Temporary relief washed over me that they were able to stop the seizure, but as they brought the stretcher out with her laying on it, she looked so still, so pale and weak and just very, very ill. It scared me. I quickly searched my memory for facts I had learned in pharmacy school about prolonged seizures. My biggest concern at this point was whether she had suffered any permanent brain damage. Once inside the emergency room, Avery was quickly swarmed with doctors and nurses all scrambling to get vitals, and labs and run tests. I insisted it was her sodium, but the doctor seemed convinced it was likely a febrile seizure. They took her temperature rectally and it was very low 94 degrees. Definitely no fever. They checked it again and it read the same result. We found out later that the low sodium caused her to be unable to regulate her body temperature. They covered her with warmed blankets and put her in a “bear hugger” which is like a little tent that surrounds you as they pump hot air into it. Throughout all of this she remained still and silent. When they got the results of her labs back, they confirmed my suspicions that it was her sodium at an extremely low level that brought this seizure on. I assumed they would immediately start replacing her sodium through the IV as they had at Lurie Children’s whenever her sodium tanked. After learning the complexities of Avery’s medical history, the ER doctor refused to administer sodium replacement. I was stunned. He said that replacing it at the wrong rate could cause damage to the brain and since she was no longer having a seizure he felt there was no immediate risk to Avery if he decided to wait for her to be transported to Lurie Children’s and allow them to handle her care. I was not okay with that and insisted he call the on-call doctor at Lurie to find out how to treat her. After too much time had gone by the doctor told me that he couldn’t get a hold of anyone, and within 5 minutes I was speaking to the on-call fellow who said she would call and speak to the ER doctor and advise him on how to start her sodium replacements.

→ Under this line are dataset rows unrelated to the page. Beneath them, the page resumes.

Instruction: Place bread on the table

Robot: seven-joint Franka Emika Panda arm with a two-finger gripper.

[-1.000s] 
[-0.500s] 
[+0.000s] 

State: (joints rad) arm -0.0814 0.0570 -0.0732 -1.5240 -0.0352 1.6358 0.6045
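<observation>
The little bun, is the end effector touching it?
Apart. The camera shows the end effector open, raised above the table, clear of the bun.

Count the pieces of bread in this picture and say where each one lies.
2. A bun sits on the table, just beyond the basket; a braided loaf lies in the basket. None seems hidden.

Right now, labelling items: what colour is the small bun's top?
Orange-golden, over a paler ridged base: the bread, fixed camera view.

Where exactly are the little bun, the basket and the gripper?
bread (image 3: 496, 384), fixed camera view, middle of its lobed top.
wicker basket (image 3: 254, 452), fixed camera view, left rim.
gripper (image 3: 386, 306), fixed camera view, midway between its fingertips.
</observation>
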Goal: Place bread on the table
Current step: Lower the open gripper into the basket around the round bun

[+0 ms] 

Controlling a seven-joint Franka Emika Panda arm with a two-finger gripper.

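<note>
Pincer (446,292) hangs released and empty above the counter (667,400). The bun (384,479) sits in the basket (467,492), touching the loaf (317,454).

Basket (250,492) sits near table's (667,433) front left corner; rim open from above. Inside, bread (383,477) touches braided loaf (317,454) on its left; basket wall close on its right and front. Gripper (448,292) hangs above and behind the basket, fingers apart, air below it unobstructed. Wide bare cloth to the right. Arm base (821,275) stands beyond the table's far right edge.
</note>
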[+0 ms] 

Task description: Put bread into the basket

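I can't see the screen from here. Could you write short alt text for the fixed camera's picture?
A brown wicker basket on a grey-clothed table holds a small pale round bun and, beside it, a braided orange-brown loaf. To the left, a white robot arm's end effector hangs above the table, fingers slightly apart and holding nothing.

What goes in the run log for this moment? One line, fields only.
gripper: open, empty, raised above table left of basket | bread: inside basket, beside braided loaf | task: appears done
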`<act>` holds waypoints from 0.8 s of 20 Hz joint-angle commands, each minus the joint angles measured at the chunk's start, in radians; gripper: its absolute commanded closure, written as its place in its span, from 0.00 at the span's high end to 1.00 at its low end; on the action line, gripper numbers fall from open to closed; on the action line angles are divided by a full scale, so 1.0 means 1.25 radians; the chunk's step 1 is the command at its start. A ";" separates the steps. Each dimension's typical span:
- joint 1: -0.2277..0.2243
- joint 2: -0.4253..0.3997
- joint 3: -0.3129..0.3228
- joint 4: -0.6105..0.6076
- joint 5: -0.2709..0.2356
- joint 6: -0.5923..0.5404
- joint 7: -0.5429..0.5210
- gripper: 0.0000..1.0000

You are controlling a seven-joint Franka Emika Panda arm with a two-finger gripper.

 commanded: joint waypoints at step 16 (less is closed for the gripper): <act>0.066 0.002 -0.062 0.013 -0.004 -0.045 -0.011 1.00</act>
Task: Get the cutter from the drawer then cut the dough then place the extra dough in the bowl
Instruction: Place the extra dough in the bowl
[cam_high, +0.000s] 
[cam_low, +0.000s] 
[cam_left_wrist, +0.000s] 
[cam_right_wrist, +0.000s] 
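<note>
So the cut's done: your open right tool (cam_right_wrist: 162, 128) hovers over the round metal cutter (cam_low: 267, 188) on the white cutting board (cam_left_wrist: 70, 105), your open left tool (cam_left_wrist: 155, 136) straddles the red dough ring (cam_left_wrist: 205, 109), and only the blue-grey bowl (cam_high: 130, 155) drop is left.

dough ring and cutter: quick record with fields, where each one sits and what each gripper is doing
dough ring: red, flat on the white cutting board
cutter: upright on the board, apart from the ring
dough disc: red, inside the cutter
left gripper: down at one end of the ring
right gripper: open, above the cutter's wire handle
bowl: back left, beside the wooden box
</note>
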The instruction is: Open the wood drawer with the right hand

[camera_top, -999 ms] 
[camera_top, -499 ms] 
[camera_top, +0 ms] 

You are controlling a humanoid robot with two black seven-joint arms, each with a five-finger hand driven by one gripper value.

We were there for about an hour when Avery finally started to wake up and look around, confused by where she was and what was happening to her. I was never so relieved in my life than when she started getting upset with the nurses who were working on getting her IV fluids set up. She was awake. And she was being Avery. For the first time since this all began, I could breathe again.

It wasn’t until close to midnight when the transport team from Lurie arrived with their ambulance to bring Avery downtown where she had doctors who know her and where she could receive the care she needed. Avery was falling in and out of sleep as the medication used to stop her seizure causes drowsiness and the after effects of a seizure can cause confusion and fatigue. The transport team informed me on the ride down to the hospital that she was being admitted to the ICU because of how low her sodium had dropped and how long her seizure had lasted. We finally arrived in our room at 3am and I was never so happy to be in a hospital as I was that night knowing that there was a nurse standing watch right outside our glass door. That began what turned out to be a 12 day stay during which Avery ultimately received her PICC line which allowed us to go home knowing we could replace her lost sodium exactly the same way they do while she is inpatient.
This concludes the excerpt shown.